▶ _YOUR TASK_: The answer must be every line from the entries below that includes "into".

▶ _DATA PROVIDED_:
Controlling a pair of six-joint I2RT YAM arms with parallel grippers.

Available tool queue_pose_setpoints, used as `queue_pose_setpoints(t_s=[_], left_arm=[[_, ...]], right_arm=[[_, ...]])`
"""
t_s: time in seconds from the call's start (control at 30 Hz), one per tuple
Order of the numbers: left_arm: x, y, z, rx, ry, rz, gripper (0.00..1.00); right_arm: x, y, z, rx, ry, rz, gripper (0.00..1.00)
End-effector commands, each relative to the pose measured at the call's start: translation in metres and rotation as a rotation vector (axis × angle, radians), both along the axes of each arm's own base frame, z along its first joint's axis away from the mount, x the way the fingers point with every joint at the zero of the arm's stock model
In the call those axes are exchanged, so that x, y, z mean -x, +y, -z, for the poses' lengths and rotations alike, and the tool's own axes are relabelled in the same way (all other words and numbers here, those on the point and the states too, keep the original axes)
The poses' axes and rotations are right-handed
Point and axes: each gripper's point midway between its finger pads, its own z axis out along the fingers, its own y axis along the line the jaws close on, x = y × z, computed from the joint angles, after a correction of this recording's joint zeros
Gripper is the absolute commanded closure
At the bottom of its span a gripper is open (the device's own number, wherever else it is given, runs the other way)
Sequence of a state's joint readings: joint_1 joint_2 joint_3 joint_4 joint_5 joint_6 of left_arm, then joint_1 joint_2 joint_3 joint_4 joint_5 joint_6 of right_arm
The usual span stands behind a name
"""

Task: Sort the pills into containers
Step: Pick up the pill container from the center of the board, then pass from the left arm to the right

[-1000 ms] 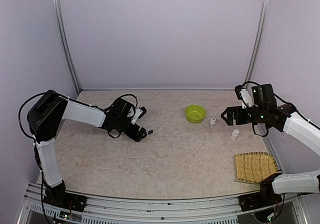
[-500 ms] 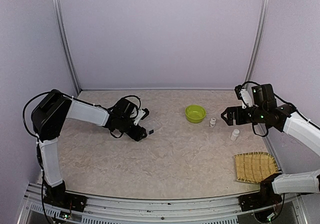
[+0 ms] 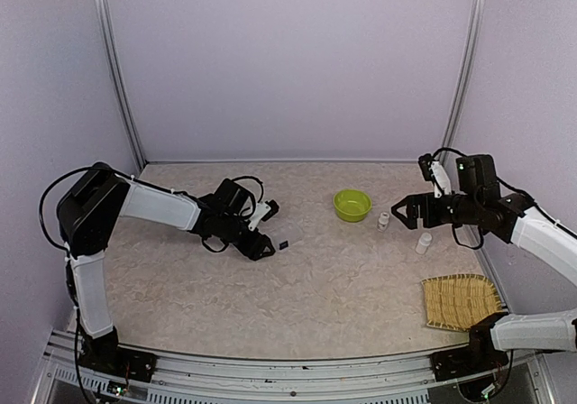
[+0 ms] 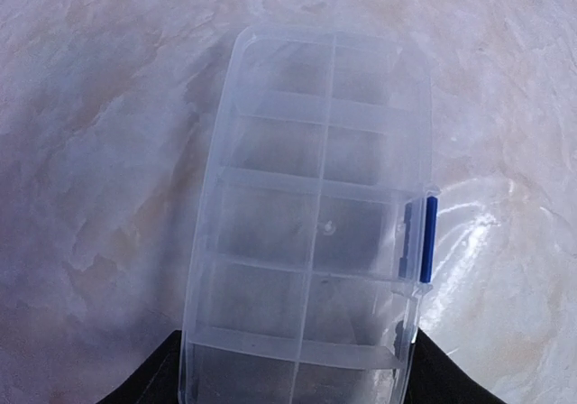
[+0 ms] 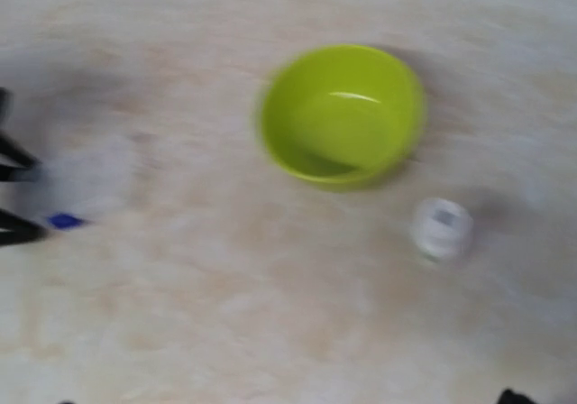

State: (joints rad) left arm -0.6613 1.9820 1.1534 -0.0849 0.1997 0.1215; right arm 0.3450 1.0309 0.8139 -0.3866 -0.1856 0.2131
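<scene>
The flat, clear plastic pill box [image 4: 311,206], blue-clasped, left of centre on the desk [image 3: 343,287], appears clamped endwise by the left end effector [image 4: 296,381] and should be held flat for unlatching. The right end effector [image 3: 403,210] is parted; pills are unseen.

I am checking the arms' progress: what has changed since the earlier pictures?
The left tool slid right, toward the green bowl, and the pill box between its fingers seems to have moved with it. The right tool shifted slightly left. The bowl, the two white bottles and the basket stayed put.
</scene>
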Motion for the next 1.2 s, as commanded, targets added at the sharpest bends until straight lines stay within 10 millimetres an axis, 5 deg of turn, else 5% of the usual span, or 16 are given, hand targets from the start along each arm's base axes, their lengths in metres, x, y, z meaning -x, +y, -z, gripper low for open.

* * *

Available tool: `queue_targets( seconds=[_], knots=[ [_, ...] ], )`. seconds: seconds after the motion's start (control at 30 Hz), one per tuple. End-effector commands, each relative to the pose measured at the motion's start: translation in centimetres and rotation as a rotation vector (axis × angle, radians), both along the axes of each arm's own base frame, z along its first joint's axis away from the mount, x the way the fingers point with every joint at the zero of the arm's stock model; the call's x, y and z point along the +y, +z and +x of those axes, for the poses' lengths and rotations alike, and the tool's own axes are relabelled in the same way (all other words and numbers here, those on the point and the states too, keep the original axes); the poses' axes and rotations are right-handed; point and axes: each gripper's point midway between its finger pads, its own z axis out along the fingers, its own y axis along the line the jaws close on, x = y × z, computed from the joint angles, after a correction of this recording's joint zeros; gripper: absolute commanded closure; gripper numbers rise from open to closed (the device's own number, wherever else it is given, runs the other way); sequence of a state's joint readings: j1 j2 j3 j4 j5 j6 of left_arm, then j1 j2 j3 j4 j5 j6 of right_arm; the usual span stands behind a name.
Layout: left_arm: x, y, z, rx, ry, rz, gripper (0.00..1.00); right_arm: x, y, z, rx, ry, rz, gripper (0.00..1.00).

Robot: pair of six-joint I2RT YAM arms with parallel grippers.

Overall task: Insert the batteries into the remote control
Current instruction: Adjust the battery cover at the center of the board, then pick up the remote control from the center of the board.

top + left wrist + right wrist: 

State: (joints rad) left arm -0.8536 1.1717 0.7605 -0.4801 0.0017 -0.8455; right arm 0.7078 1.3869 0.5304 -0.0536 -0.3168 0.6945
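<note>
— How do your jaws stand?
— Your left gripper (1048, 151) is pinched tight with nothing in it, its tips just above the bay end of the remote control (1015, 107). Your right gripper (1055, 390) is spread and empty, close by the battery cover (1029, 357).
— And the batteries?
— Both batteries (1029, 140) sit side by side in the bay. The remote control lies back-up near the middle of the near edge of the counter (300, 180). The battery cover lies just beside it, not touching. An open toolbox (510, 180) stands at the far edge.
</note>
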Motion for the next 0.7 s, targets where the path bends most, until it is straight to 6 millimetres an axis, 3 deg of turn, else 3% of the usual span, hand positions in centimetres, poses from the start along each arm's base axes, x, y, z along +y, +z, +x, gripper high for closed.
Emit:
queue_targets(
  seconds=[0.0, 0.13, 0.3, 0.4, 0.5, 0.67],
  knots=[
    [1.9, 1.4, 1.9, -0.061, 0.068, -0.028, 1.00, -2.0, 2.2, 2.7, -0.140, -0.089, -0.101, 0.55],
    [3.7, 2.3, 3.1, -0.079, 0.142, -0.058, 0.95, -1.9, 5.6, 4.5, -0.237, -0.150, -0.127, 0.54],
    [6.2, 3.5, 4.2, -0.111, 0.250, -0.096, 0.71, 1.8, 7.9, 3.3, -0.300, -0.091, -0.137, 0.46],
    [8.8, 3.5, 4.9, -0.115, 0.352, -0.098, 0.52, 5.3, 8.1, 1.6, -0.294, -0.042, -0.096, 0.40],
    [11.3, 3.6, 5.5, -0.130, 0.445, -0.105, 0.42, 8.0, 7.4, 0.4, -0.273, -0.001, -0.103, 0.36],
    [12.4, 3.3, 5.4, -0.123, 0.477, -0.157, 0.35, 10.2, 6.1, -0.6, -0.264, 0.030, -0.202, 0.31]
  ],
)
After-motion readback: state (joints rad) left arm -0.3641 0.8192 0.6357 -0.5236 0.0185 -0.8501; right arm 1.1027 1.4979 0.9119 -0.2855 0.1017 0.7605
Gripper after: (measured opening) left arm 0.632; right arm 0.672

▶ _TASK RESULT_:
Task: Sort the pills into containers
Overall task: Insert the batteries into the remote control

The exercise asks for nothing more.